Он был все тот же, не переменившись, — в зеленой рубашке с закатанными рукавами, в видавших виды джинсах и слишком модных для такого гардероба помочах. Он слушал хмуро, не перебивая, во всему видно, угадывая подтекст моих речей. По сравнению с первыми днями, ему уже не надо было прилагать сверхчеловеческого усилия, чтобы не сморгнуть ресницами и не сказать «кошмар» в доминанту трагизма.
— Вы по-прежнему не хотите рассказать, в чем дело? — спросил он просто.
— Нет, — вздохнул я, — к чему это, Даша? Помочь вы ничем не сможете, а сострадатели мне не нужны. Да и чему тут сострадать — я попал в тривиальную ситуацию, просто слишком поздно для моих лет.
Он молчал, улавливая в моих словах недостаток доверия к себе, а оттого не доверяя этим словам.
— Поймите, Даша, — сказал я мягко, видя это, — Если я чего-то не рассказываю вам, то ведь не от недоверия. Я готов открыть вам любые тайны…
Тут во мне взбултыхнулась гротескная душа и я продолжил совсем иным тоном:
— Да и не только вам. Сами знаете, я не шкаф и не музей — скрывать секреты от друзей.
И вновь вернулся к сказовой манере:
— Но в праве ли я, зная, что вы воспримете мой рассказ горячо к сердцу, докучать вам? Это… Ну, вы понимаете. Это неблагородно.
Я вылил внутрь себя остатки пива и встал.
— Ну что же, — сказал я, — вам пора, я тоже пойду. Прощайте.
Я протянул ему ладонь лодочкой, он взял меня за руку и все так же хмуро, исподолобья, очевидно неудовлетворенный, посмотрел мне в глаза. Очки он таки грохнул окончательно, и опять смотрел неуловимым, как у Тальма, взглядом.
Я вернулся домой, где жена наслаждалась новым пылесосом. С тех пор как я вернулся, Марина особенно настойчиво покупала предметы домашнего обихода — коврики, занавески в ванную, самовыключающийся чайник и прочие пустяки, избытками которого зарубежье поработило ВДНХ.
— Сеня, — браво обратилась она ко мне, склоненная над аппаратом, глядя между собственных ног, — где был? Пил со студентами?
— Пил, — признался я, — и горжусь этим.
Она вынула мешок с пылью и с гордостью показала мне. Мешок был полон и при этом наружно сохранял католическую чистоту.
— Забыла спросить, у тебя какие планы на завтра?
— Гнию над диссертацией, если не выпиваю.
— Значит, пьешь. Сеня, не хочешь выпить со мной?
— Молли… — я прижался губами к ее волосам, по случаю выходного не залаченным, — ради тебя я готов и на большее… В конце концов, это не так уж важно, с кем пить…
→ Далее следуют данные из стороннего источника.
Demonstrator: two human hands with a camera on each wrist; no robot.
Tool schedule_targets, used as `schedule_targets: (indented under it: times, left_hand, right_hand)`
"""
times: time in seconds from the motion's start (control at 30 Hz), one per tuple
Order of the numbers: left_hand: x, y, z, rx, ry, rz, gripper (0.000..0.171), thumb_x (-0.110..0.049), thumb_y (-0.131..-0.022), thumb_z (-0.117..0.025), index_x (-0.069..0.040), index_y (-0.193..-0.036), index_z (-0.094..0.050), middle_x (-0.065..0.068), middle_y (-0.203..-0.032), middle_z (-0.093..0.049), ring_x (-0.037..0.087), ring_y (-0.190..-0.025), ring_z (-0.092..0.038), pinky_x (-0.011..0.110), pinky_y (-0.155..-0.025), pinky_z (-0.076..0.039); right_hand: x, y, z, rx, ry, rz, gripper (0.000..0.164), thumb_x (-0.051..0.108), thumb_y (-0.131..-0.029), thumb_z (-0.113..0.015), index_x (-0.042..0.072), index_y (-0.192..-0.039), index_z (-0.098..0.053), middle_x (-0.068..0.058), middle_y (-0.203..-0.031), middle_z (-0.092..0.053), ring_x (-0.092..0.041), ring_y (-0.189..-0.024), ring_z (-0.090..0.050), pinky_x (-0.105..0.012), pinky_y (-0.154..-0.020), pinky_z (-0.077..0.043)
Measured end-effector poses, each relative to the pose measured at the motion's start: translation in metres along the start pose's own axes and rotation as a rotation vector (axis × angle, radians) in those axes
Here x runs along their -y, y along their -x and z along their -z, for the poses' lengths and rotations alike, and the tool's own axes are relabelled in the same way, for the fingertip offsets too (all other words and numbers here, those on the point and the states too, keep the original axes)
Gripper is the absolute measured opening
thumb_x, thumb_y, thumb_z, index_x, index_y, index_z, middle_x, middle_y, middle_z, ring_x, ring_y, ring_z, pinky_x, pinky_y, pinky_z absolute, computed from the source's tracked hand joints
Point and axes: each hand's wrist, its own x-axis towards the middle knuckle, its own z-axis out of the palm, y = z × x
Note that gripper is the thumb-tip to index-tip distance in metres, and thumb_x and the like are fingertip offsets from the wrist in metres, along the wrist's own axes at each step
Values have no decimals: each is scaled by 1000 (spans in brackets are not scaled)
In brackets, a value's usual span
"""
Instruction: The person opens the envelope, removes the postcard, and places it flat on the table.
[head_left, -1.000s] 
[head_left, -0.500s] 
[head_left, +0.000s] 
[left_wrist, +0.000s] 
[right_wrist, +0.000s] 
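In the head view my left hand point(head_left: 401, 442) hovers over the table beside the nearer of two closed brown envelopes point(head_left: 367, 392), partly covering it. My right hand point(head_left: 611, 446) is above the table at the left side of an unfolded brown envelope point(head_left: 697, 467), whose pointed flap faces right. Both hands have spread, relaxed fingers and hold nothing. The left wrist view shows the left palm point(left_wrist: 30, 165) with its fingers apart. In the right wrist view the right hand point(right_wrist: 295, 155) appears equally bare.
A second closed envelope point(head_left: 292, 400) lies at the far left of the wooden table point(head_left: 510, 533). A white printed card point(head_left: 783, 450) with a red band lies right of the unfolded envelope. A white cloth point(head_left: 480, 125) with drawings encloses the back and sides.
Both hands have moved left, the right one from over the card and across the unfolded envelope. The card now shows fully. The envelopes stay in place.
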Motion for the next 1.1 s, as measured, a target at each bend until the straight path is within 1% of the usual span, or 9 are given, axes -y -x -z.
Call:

— Свинья. Сеня, ты свинья.
— Рад стараться. А где мы будем пить?
— Завтра «Эрик Свенсен» празднует начало лета. Будет много еды, я лично заказывала побольше вонючих чесноков, гадов всяких, как ты любишь.
— Спасибо, добрая самаритянка.
— Ну, так ты пойдешь? Будет скучно, но я позвала Скорнякова. Он представлен как пассия Наташи Кораблевой.
Время от времени «Эрик Свенсен» устраивал для сотрудников вечеринки со «спаузес». Первую и самую богатую мы пропустили из-за Ободовской. И на старуху проруха бывает: когда Ободовская услышала про «спаузес», она рвотно скорчилась и категорично отказала и за себя и за Марину. По представлению Ободовской, «спаузес» были такие маленькие рыбки, вроде анчоусов, а Ободовская ненавидела рыбную кулинарию. Потом, когда выяснилось, что англичане разумеют под «спаузес» молодого человека, Ободовская переменила точку зрения, и вот уже неоднократно мы большей частью компании (а Марина собрала в «Эрик Свенсене» почти весь ближайший круг — Ободовскую, Наташу Кораблеву, свою однокурсницу Лину, Вячеславовну как певицу, моего свояка Серегу как шофера, его отца в качестве электрика) выезжали со шведами на пирушки. Я кушал оливки и пирожки, пел русские песни своим голоском — хрустальным бубенчиком, и нажирался к концу праздника как свинья последняя — впору Варечку душить. Однозначно, упускать приятную возможность халявного торжества было никак невозможно. Я согласился и с галантной нежностью вновь поцеловал Марину в волосы.